Bank of England Rate Cuts Expected to Lead to Gradual Decline in Mortgage Rates by 2026
The Bank of England (BoE) base rate is expected to be cut from 4% to 3.75%, a 0.25 percentage point reduction, with some forecasts predicting a further cut to 3.5%. Experts anticipate a gradual decrease in mortgage rates, potentially reaching lows around 3% by the end of 2026 rather than a sharp drop. This projection aligns with expectations that mortgage rates will follow the trend of the BoE base rate and swap rates, as well as market competition.
Currently, two-year fixed mortgage rates start at approximately 3.51%, with a rise in lenders offering fixed deals near 3.5% expected in the coming months. Some analysts predict that fixed-rate deals near 3.5% could become common by mid-2026, while others suggest that near-term fixed rates will range between 3.85% and 4.35%. Locking in a five-year fixed rate is advised for certainty, with lenders such as Santander, Nationwide, and NatWest mentioned as options.

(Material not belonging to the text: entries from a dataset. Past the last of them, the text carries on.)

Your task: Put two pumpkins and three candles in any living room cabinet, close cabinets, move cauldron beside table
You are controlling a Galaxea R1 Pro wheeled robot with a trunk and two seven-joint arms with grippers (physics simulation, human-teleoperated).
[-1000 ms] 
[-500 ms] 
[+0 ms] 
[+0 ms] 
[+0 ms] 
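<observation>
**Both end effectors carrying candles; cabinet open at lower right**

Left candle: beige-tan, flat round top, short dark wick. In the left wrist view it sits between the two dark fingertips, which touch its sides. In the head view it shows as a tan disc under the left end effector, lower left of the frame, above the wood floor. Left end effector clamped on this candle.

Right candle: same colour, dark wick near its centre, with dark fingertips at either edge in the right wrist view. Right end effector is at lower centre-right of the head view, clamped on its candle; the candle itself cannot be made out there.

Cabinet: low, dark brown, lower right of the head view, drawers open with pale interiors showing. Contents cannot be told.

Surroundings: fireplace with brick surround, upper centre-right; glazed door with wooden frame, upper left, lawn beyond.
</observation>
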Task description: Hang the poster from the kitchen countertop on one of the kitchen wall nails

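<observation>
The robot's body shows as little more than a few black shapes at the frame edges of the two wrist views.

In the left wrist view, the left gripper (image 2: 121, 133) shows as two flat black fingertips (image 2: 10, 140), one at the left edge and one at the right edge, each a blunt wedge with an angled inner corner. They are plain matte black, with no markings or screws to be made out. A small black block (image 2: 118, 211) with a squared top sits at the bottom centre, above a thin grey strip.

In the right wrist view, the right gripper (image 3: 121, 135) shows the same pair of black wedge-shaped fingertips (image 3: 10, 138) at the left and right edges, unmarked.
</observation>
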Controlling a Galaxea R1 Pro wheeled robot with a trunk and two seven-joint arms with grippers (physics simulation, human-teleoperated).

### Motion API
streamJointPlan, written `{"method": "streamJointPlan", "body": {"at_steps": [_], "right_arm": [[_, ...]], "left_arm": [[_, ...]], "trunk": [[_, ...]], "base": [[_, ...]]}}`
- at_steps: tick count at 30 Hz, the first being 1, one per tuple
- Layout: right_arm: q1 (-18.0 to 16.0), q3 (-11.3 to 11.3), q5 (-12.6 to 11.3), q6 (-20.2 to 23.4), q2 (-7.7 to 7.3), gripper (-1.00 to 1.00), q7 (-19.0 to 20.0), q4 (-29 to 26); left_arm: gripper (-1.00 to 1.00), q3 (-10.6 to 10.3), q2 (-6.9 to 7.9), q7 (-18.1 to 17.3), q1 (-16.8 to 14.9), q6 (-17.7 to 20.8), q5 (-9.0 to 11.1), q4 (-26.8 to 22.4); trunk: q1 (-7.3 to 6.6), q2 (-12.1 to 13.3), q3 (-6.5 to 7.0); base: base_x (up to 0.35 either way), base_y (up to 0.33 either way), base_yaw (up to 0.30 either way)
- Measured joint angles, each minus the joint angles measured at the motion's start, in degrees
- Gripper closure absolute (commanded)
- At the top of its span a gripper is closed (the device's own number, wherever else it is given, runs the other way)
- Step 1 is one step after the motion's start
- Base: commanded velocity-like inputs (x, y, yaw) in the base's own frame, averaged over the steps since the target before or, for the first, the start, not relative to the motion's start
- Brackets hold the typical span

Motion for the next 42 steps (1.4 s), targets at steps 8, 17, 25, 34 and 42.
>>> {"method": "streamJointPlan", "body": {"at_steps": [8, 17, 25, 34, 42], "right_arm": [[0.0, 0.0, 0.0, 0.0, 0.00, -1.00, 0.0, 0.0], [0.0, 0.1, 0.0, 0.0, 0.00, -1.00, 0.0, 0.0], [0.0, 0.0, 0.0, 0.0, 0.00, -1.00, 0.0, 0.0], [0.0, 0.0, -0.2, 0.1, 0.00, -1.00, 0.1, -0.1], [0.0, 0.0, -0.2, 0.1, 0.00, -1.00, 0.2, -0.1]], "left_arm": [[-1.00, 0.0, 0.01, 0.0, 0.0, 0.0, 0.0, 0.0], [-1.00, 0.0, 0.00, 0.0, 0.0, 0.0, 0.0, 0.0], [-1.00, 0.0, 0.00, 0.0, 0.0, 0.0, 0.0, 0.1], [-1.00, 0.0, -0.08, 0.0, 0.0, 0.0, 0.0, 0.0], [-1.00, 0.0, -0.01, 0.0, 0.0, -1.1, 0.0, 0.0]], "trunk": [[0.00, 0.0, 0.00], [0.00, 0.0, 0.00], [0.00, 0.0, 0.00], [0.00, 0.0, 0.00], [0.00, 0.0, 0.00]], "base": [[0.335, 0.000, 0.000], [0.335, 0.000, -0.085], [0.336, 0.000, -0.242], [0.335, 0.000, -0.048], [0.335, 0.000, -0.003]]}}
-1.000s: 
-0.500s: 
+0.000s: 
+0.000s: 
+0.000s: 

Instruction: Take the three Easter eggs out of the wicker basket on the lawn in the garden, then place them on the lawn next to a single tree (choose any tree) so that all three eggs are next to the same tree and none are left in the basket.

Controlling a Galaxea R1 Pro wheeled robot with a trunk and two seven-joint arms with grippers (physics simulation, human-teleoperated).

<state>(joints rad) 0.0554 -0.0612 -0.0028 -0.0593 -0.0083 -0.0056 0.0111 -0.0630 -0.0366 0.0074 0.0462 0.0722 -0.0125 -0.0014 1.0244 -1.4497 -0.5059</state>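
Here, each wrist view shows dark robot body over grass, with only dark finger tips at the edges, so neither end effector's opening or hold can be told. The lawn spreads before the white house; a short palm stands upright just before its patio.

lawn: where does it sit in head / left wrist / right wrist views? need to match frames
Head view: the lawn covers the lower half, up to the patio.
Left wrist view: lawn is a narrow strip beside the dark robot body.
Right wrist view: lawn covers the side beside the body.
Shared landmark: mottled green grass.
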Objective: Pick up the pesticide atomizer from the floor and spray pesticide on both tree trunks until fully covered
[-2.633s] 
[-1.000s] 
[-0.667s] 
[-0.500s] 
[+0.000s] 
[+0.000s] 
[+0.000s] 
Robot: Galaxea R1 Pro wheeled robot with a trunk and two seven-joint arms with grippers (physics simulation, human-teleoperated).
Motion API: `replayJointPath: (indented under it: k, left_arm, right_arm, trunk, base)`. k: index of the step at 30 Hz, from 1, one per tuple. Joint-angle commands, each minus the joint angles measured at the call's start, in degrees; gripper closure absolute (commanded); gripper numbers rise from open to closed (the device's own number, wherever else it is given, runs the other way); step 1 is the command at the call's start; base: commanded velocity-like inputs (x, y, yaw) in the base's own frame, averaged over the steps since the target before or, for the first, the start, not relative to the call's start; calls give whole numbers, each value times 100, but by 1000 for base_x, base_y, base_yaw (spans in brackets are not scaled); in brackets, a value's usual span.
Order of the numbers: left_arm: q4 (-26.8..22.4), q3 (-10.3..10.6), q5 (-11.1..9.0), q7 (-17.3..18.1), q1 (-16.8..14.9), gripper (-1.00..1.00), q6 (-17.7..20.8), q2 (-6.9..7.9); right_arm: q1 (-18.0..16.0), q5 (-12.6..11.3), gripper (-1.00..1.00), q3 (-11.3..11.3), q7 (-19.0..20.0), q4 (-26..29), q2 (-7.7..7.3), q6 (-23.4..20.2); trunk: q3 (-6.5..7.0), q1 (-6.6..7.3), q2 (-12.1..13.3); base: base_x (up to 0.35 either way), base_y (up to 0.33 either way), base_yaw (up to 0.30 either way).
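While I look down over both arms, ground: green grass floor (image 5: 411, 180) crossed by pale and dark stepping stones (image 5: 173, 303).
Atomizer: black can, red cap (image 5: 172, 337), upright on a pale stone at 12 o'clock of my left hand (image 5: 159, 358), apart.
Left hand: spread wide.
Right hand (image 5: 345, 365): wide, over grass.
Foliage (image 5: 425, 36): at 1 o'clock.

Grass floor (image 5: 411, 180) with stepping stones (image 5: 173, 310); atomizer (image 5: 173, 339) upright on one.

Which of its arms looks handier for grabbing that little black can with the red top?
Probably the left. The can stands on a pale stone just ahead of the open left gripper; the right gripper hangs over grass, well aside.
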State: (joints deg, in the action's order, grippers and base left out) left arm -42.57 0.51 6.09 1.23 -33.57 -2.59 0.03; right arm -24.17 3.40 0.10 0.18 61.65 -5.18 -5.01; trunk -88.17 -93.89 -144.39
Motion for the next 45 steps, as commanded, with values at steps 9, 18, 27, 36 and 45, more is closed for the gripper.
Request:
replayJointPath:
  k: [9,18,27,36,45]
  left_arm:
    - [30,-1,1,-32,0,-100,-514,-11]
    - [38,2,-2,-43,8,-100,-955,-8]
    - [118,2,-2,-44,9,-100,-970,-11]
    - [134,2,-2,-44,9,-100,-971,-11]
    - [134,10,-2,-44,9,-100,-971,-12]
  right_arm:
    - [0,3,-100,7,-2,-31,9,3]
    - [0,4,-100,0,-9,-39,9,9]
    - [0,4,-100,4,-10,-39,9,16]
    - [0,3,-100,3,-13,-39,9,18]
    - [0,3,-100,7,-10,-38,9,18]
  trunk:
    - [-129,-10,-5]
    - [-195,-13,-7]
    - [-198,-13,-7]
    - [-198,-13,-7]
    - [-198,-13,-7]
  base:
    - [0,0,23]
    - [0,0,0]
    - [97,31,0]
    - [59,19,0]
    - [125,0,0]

The Bank of England’s neutral rate is considered to be around 3.5%, which many view as the new normal for the base rate. Mortgage rate declines in 2026 are expected to be modest unless inflation stays on target, in which case high-2% rates may be possible. Recent market reactions include a 0.6% fall in the pound to just above $1.33, a decline of approximately 7 basis points in 10-year gilt yields, November inflation recorded at 3.2%, rising unemployment, and two consecutive months of economic contraction.